The report: “Leave in the lurch: Paternity leave, gender equality and the UK economy” by The Centre for Progressive Policy (CPP), Pregnant then Screwed and Women in Data, explores the economic and health impacts of extending the statutory entitlement to paternity leave and pay.
The UK has the lowest paternity leave offering in Europe, providing an entitlement of 2 weeks with a rate of £172 a week, equivalent to £8,900 a year which is only 44% of the living wage.
The report recommends a statutory paternity leave of 6 weeks at 90% of income in line with the current statutory maternity pay.
According to OEUK, over 200,000 people are employed in the offshore energy industry, many of those in skilled jobs. Between 2018-2021 the gender pay gap only improved by 3 percentage points for the industry as a whole, a woeful lack of progress.
So, do we need a legislative change to substantially move the dial and is this the silver bullet we’re looking for?
A legislative change to statutory paternity leave would mean that it would be almost entirely government funded. This investment from the government is estimated to reduce the gender pay gap for the UK by 4% and in doing so, increase economic output by £23billion. This number does not include savings realised through improvements to workers mental health which currently costs the UK economy £117.9billion per year.
AXIS Network’s role is to engage leaders and be a source of best practice for gender balance issues within the energy industry. Our advice to businesses and leaders within the industry is:
Don’t wait for legislative change. Enhance your paternity leave offering now.
The research shows this is of benefit to business, not least because employees are looking for more family friendly policies and in a challenging recruitment market, where many professionals are looking to other industries, showing ourselves to be more inclusive can only be beneficial. A key finding of the OEUK 2021 Diversity and Inclusion Survey was that women are more likely to view a lack of flexible working as a barrier to career progression and consider joining or leaving an organisation because of its flexible working policies.
Most parents are at the mid-career stage, managing young families and increased responsibility in work and not supporting them means the industry risks marginalising or losing the next leaders of our industry.
Mental health also plays a huge part in this; according to the research 63% of dads did not feel mentally ready to return to work when they did. 29% of parents said that they had experienced a new mental health issue in the two years following the birth of their most recent child. The report states that: ‘increasing paternity leave and sharing care responsibilities has been associated with improved mental health for both parents.’
Poor mental health cost UK employers £56 billion a year (2021-22) and was the number one reason for absence from work. In the energy industry, specifically looking at offshore workers, research also found mental health was the number one reason for sickness absence.

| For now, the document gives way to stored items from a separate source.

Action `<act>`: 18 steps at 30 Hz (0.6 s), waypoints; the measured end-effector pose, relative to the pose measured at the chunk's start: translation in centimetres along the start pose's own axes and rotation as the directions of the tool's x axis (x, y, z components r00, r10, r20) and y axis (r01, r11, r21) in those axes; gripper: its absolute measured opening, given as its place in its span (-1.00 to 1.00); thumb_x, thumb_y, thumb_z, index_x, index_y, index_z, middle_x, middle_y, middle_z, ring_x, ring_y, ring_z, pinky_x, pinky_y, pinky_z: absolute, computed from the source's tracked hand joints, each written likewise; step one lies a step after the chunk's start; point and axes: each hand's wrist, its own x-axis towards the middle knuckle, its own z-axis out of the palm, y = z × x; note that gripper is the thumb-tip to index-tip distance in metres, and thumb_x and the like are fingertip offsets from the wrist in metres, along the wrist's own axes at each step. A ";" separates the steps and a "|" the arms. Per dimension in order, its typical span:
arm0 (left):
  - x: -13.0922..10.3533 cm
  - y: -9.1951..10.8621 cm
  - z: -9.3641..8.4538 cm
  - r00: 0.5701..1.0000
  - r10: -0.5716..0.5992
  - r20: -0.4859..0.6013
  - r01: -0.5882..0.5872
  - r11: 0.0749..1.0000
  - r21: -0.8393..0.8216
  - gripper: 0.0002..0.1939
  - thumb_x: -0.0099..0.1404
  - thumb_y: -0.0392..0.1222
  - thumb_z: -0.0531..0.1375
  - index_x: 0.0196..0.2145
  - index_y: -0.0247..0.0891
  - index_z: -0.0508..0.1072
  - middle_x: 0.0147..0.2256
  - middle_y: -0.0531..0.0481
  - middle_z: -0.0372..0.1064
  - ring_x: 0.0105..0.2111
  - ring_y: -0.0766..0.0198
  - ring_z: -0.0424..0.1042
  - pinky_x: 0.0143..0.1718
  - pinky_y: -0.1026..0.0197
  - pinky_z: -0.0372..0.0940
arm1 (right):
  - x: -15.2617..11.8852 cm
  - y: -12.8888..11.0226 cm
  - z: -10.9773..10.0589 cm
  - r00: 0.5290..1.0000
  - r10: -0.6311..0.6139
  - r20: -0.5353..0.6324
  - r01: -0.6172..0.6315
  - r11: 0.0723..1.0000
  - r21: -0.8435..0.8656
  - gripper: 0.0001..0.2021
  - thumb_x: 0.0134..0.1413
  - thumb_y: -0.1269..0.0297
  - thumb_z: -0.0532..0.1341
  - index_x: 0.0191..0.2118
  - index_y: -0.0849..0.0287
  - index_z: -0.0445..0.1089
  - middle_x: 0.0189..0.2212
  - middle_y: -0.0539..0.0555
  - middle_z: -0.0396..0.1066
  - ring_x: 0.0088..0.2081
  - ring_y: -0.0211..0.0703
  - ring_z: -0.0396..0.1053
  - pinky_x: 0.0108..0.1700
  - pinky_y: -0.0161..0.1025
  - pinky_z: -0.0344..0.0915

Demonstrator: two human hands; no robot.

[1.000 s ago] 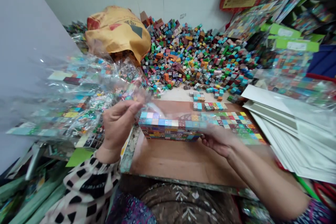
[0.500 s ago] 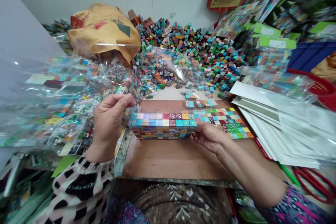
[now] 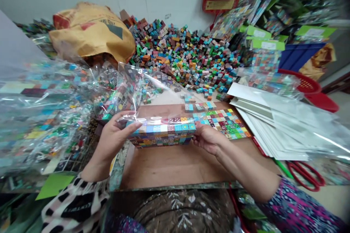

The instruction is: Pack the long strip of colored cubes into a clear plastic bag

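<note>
A long stack of small patterned cubes [image 3: 164, 128] stands across the brown board [image 3: 175, 169] in front of me. My left hand [image 3: 113, 134] closes on its left end, the thumb along the front and the fingers partly hidden behind. At the right end, my right hand [image 3: 209, 136] grips the stack between thumb and fingers. Clear plastic film [image 3: 155, 80] rises behind the stack and lies over its top near my left thumb. To the right of the stack lies a flat layer of cubes [image 3: 229, 125], with a few short cube rows [image 3: 205, 106] behind it.
Loose cubes [image 3: 177, 47] heap against the wall, beside a yellow sack [image 3: 93, 36]. Filled clear bags [image 3: 41, 113] crowd the left. White cards [image 3: 259, 127] under clear plastic, red-handled scissors [image 3: 306, 176] and a red basket [image 3: 306, 82] are on the right.
My left hand has come down from a raised pinch to the stack's left end, and the film now drapes over the top. My right hand keeps its grip. The camera has turned slightly right.
</note>
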 end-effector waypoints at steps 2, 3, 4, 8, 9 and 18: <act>0.3 -0.6 -0.2 0.999 -0.027 0.029 0.028 0.999 -0.030 -0.47 -0.17 -0.08 0.47 -0.22 -0.21 0.47 -0.30 0.06 0.46 -0.32 0.29 0.42 -0.27 0.26 0.31 | -0.1 -0.1 -0.1 0.998 0.062 -0.027 -0.061 0.997 0.045 -0.82 -0.12 0.51 0.18 -0.41 0.11 0.18 -0.64 -0.11 0.16 -0.62 -0.36 0.10 -0.58 -0.40 0.08; 0.4 -0.7 -0.3 0.998 -0.044 0.042 0.045 0.998 -0.037 -0.48 -0.18 -0.08 0.47 -0.23 -0.22 0.47 -0.29 0.05 0.46 -0.31 0.28 0.42 -0.25 0.25 0.32 | -0.2 -0.2 -0.1 0.995 0.097 -0.036 -0.095 0.993 0.064 -0.82 -0.11 0.53 0.18 -0.40 0.12 0.18 -0.64 -0.11 0.17 -0.63 -0.37 0.10 -0.58 -0.40 0.08; 0.4 -0.9 -0.4 0.997 -0.056 0.051 0.058 0.998 -0.039 -0.50 -0.18 -0.08 0.47 -0.25 -0.22 0.47 -0.31 0.05 0.46 -0.33 0.28 0.42 -0.25 0.24 0.32 | -0.2 -0.4 -0.2 0.993 0.112 -0.035 -0.110 0.992 0.064 -0.82 -0.08 0.53 0.17 -0.39 0.13 0.19 -0.63 -0.11 0.19 -0.63 -0.37 0.12 -0.57 -0.41 0.10; 0.4 -1.1 -0.4 0.994 -0.059 0.092 0.063 0.997 -0.040 -0.57 -0.11 -0.06 0.45 -0.29 -0.24 0.46 -0.38 0.06 0.45 -0.38 0.29 0.41 -0.31 0.24 0.33 | 0.1 -0.9 -0.3 0.984 0.178 -0.030 -0.176 0.982 0.069 -0.92 0.10 0.44 0.16 -0.38 0.16 0.25 -0.61 -0.05 0.27 -0.61 -0.36 0.20 -0.57 -0.41 0.16; 0.4 -1.1 -0.4 0.994 -0.055 0.094 0.059 0.998 -0.039 -0.58 -0.10 -0.06 0.44 -0.29 -0.25 0.46 -0.38 0.05 0.45 -0.38 0.29 0.41 -0.31 0.24 0.33 | 0.3 -0.9 -0.4 0.981 0.191 -0.030 -0.189 0.980 0.067 -0.91 0.13 0.41 0.16 -0.39 0.16 0.25 -0.62 -0.04 0.26 -0.62 -0.35 0.20 -0.58 -0.41 0.15; 1.0 -2.2 -0.8 0.998 -0.009 0.055 0.013 0.997 -0.079 -0.64 -0.11 -0.06 0.44 -0.35 -0.22 0.49 -0.43 0.07 0.43 -0.41 0.30 0.40 -0.38 0.29 0.32 | 1.9 -1.0 -0.1 0.982 0.189 -0.005 -0.189 0.982 0.006 -0.91 -0.03 0.51 0.20 -0.43 0.19 0.32 -0.68 -0.06 0.27 -0.67 -0.40 0.15 -0.67 -0.48 0.04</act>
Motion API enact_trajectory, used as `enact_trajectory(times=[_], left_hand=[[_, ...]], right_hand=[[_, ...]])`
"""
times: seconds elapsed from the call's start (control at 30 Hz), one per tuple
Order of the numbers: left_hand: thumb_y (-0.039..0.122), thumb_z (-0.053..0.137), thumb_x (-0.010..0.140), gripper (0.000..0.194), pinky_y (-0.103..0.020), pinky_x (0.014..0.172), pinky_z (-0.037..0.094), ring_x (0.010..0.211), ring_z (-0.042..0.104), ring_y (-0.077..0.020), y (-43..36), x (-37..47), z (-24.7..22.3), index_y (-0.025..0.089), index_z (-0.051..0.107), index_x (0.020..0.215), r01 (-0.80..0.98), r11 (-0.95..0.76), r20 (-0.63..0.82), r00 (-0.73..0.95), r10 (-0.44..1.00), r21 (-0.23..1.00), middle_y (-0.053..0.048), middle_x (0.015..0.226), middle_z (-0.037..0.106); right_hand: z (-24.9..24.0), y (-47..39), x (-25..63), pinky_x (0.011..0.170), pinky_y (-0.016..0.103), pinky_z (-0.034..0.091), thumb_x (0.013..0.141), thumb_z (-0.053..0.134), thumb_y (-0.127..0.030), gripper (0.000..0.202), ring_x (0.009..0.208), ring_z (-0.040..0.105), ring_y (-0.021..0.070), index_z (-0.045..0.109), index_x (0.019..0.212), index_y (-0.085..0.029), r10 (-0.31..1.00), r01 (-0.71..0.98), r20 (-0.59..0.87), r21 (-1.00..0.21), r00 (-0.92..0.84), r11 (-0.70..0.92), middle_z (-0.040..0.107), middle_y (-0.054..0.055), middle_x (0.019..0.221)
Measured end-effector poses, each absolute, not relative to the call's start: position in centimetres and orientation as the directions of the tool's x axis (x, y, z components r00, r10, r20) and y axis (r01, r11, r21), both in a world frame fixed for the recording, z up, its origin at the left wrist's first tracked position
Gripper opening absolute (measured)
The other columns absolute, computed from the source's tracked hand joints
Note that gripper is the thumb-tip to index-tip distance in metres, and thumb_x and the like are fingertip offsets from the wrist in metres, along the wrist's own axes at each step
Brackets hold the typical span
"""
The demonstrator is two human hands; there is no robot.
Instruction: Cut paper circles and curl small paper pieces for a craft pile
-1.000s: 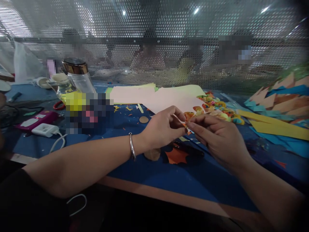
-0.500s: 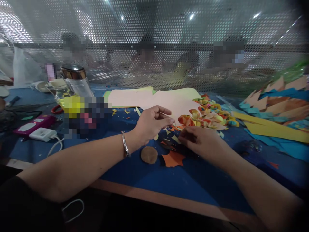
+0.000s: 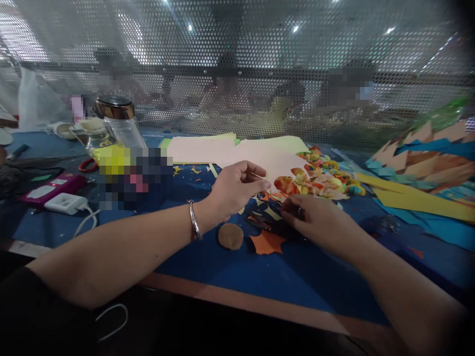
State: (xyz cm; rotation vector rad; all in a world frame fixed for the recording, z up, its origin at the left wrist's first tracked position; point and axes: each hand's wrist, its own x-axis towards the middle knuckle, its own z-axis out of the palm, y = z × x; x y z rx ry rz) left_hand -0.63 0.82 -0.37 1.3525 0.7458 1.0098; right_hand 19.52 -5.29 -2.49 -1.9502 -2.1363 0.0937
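My left hand (image 3: 237, 188) is raised over the blue table (image 3: 208, 264), thumb and forefinger pinched together; whatever sits at the fingertips is too small to name. To its right, my right hand (image 3: 315, 215) is curled with its fingertips near the left hand's, and what it grips, if anything, is hidden. Beyond the hands lies a pile of folded orange, yellow and pink paper pieces (image 3: 326, 180). An orange paper piece with pointed edges (image 3: 266, 242) rests below them, beside a round brown disc (image 3: 230, 236). Yellowish paper scraps (image 3: 272, 212) lie between the hands.
Pale paper sheets (image 3: 256, 153) lie behind the hands. At left stand a lidded bottle (image 3: 124, 123), a purple power strip (image 3: 55, 188) and a white charger (image 3: 67, 202). Yellow paper strips (image 3: 419, 198) and pointed paper stacks (image 3: 438, 153) are at right. People show behind the perforated screen (image 3: 245, 44).
My right hand has shifted slightly right, leaving a little more space between the two hands. The left hand keeps nearly the same pose.
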Motion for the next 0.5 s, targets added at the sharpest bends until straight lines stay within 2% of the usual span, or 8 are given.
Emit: enact_trajectory(times=[0.23, 0.5], left_hand=[[0.005, 0.074, 0.078, 0.017, -0.027, 0.073, 0.051, 0.064, 0.063, -0.0074, 0.6, -0.57, -0.17, 0.014, 0.061, 0.085, -0.173, 0.025, 0.053, 0.434, 0.899, 0.985, 0.001, 0.071, 0.066], [0.005, 0.074, 0.077, 0.016, -0.026, 0.07, 0.05, 0.062, 0.062, -0.0069, 0.69, -0.66, -0.13, 0.013, 0.062, 0.084, -0.185, 0.01, 0.069, 0.414, 0.908, 0.983, 0.002, 0.069, 0.065]], right_hand=[[-2.89, -5.07, 20.13, 0.057, 0.03, 0.035, 0.087, 0.055, -0.03, 0.014, 0.06, 0.057, 0.0186, 0.062, 0.077, -0.022, 0.991, 0.981, 0.114, -0.173, -0.066, 0.086, 0.067, 0.005, 0.071], [-2.42, -5.35, 19.99, 0.056, 0.03, 0.033, 0.087, 0.058, -0.031, 0.012, 0.06, 0.058, 0.0194, 0.063, 0.079, -0.022, 0.996, 0.986, 0.06, -0.148, -0.063, 0.071, 0.067, 0.005, 0.072]])
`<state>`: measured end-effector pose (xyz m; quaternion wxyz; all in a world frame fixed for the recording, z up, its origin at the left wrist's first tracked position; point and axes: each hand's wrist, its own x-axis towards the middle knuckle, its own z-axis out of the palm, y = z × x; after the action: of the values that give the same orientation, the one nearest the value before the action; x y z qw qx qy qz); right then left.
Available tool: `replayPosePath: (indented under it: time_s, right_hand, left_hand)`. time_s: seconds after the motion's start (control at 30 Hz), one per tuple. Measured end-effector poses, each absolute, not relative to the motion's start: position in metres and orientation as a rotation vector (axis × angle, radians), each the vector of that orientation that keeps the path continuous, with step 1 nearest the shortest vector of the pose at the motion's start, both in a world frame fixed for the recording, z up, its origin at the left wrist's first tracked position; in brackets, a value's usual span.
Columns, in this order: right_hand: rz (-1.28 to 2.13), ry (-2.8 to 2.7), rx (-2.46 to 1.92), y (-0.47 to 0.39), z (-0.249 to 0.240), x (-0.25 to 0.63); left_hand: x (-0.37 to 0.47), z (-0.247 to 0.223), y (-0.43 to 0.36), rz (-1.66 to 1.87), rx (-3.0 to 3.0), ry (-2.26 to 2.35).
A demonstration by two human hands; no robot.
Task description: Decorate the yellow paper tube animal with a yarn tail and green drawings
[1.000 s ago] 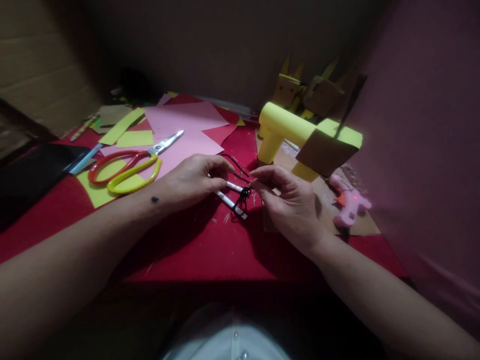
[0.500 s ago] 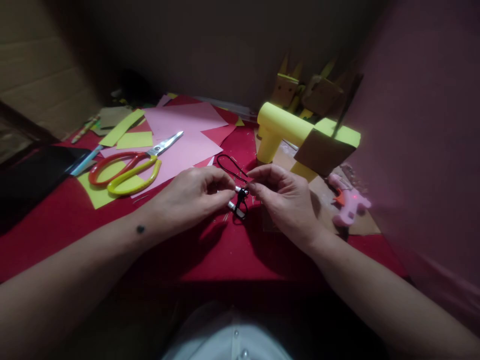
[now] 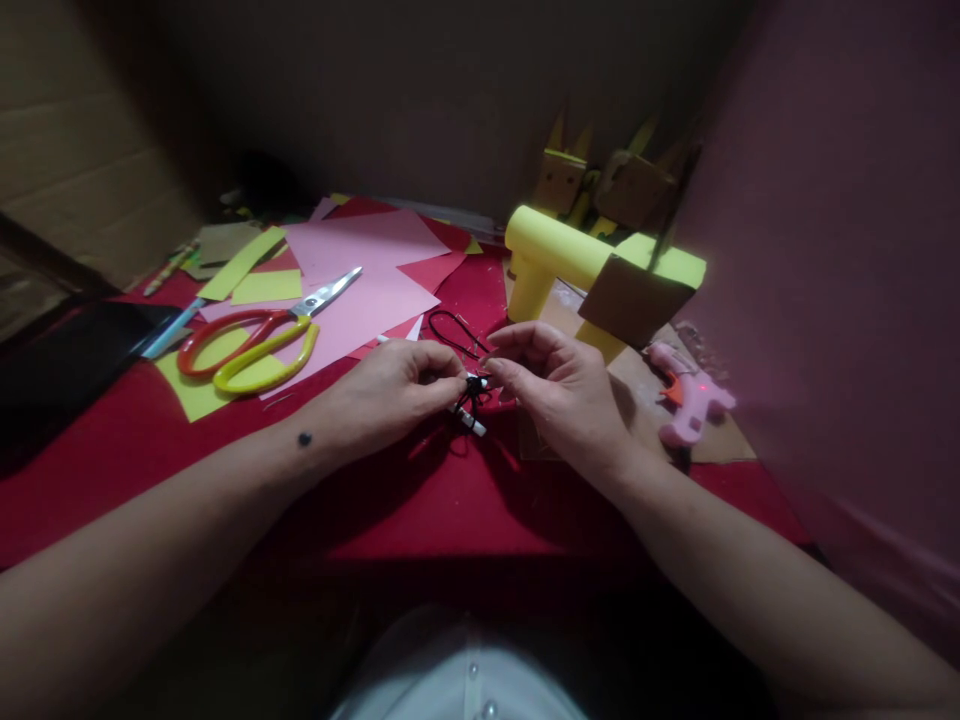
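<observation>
- A black flat object (image 3: pixel 82 345) is lying at the far left of the red-covered table (image 3: pixel 442 515), and a light blue rod-like item (image 3: pixel 169 332) is resting by its edge; neither can be identified further.
- Scissors (image 3: pixel 301 308) with one red and one yellow handle are lying slightly apart, their blades pointing away over pink paper sheets (image 3: pixel 367 240), with a yellow paper strip (image 3: pixel 244 266) slanting behind.
- The left hand (image 3: pixel 390 385) is pinching the white sticks (image 3: pixel 470 420) between thumb and forefinger, close to their near ends.
- Black cord (image 3: pixel 472 392) is gathering in a knotted bundle around those ends, at the centre between both hands; a long loop is trailing onto the cloth beyond.
- The right hand (image 3: pixel 559 390) is bringing thumb and forefinger together at the bundle's right, apparently pinching a cord strand; its remaining fingers are curving loosely.
- Judging by this grip, the step in hand is binding the stick ends; the next move is calling for a steady left hold and an even pull on the strand.
- A yellow paper tube structure (image 3: pixel 562 245) is standing behind the right hand, and a pink glue gun (image 3: pixel 691 402) is resting on cardboard (image 3: pixel 724 447) at far right.
</observation>
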<state>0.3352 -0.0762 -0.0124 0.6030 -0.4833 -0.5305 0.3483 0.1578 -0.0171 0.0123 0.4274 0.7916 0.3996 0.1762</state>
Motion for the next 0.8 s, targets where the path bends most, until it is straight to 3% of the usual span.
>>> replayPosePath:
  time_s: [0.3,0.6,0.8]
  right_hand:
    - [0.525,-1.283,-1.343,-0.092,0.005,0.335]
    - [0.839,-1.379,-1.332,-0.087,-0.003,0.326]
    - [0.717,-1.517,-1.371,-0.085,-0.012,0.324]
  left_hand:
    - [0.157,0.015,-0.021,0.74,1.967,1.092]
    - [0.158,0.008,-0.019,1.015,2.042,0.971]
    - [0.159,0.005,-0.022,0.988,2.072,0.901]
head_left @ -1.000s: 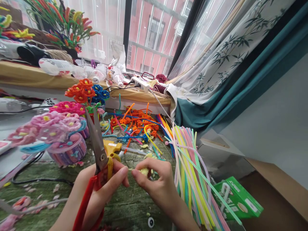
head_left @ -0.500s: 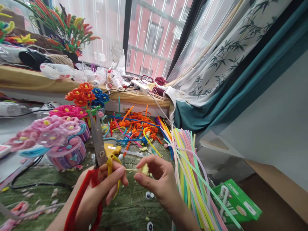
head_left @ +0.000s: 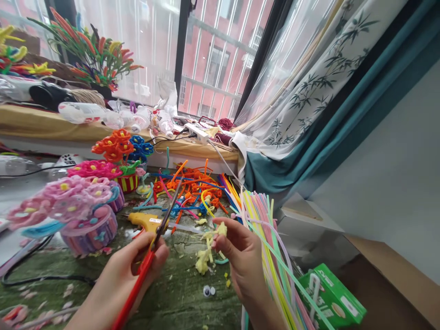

Absences due to mental health issues are costing the offshore energy industry a significant sum of money. In 2019 Slater and Gordon6 found that on average UK workers are taking 3.75 days off per year for mental health. For the offshore energy industry with 200,000 personnel that equates to 750,000 lost working days. Taking an £200/day average rate that equates to £150million a year for the offshore energy industry; significant enough for us to be taking action on this basis alone.
How might this impact the gender pay gap? CPP’s analysis of OECD data finds that a woman’s partner taking parental leave is associated with a 34% increase in the likelihood of a woman being physically ready to return to work. The report states: ‘The IFS finds that the gender pay gap grows year on year after childbirth as mothers in low-hours jobs see no wage progression, reaching 33% by the time a woman’s first child is twelve. Overturning such inequalities can boost economic output. For instance, continual improvements in gender equality in pay and workforce participation are expected to improve economic outcomes for developed countries – boosting EU GDP by 6.1% by 20250.’
Ultimately the investment in paternity leave appears to be beneficial for the economy, individual businesses and the workforce. Making these changes now, the energy industry will become a more attractive industry for all, creating a thriving and productive workforce, with the added bonus of balancing the gender pay gap.
Until the legislative changes happen (and the campaigns are in full-throttle for this) then AXIS Network encourage all organisations and leaders within the energy industry to enhance their paternity leave. Research shows it will benefit everyone.